Petit mot de l'auteure : ce texte a été écrit pour la 185e nuit du FoF sur le thème "genoux"
Contexte : saison 4 (de mémoire)
Personnages : [Belle, Rumple]
- Je suis désolé.
Quand Belle entendit ces mots, son monde s'écroula.
Combien de journées avaient-elle passé à les attendre ? Combien de temps passé à prier pour que Rumplestilskin revienne à la raison, qu'il reconnaisse que lui donner une fausse dague était la pire des trahisons ? Elle pensait que lorsqu'il admettrait enfin avoir eu tord le soulagement l'envahirait.
Il n'en fut rien.
Elle ne fit ni soulagé, ni heureuse, ni reconnaissante. À vrai dire, elle n'éprouva absolument rien – ou si peu. Combien de fois Rumplestilskin n'avait il pas déjà prononcé ces trois petits mots ? Combien de fois ne s'était-il pas mit à genoux, jurant qu'il avait changé, qu'il avait renoncé au pouvoir et avait appris de ces erreurs ? Bien trop. Le compte était si élevé qu'elle aurait bien été incapable de donner un chiffre précis. Tout ce dont elle était sûre, c'est que Rumplestilskin venait de s'excuser, et que cela ne lui faisait ni chaud ni froid. Et c'était bien cela qui était atroce.
Si elle avait ressenti quelque chose, si elle en avait été heureuse ou soulagée, cela aurait voulu dire que malgré toute sa colère et sa rancœur, elle l'aimait encore.
Manifestement, ce n'était plus le cas.
Bien sûr depuis qu'elle avait la man sur le véritable dague et comprit son mensonge, elle savait au fond d'elle même que leur histoire était morte. Mais il fallu ces énièmes excuses larmoyantes pour qu'elle le conscientise.

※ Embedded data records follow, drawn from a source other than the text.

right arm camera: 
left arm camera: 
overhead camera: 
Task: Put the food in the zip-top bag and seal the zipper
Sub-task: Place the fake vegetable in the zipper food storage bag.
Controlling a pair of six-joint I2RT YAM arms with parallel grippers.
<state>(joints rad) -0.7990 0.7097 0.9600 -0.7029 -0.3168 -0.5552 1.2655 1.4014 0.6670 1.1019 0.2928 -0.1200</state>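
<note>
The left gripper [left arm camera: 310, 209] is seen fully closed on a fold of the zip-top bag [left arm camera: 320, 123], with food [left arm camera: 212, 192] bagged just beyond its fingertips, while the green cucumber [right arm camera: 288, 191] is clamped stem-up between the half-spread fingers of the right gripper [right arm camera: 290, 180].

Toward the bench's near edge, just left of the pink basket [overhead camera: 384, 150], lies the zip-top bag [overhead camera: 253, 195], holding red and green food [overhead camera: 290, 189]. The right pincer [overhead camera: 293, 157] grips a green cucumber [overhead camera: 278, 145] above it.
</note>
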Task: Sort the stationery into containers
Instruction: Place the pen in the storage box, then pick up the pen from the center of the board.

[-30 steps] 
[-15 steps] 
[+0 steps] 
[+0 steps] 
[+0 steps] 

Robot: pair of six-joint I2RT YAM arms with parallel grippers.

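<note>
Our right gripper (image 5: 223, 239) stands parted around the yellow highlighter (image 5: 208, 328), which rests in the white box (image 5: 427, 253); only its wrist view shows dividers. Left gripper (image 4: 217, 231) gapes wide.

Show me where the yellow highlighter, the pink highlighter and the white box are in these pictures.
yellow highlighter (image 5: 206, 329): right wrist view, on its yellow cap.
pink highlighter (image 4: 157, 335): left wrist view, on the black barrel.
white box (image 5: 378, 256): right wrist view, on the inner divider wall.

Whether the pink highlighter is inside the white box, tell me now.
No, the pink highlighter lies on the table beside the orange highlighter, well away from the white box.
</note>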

Si la jeune Belle aurait été attristée de la voir si peu émue devant ce qui était la fin d'une époque, la Belle trop usée par les mensonges était tout simplement soulagée.
Oui, une vie sans Rumplestilskin était peut-être un monde qui s'écroulait, mais c'était aussi le début d'une vie plus saine. De ce fait, elle n'eut aucun mal à raffermir sa poigne sur la dague et à prononcer la sentence.
- Rumplestiltskin, je t'ordonne de quitter la ville.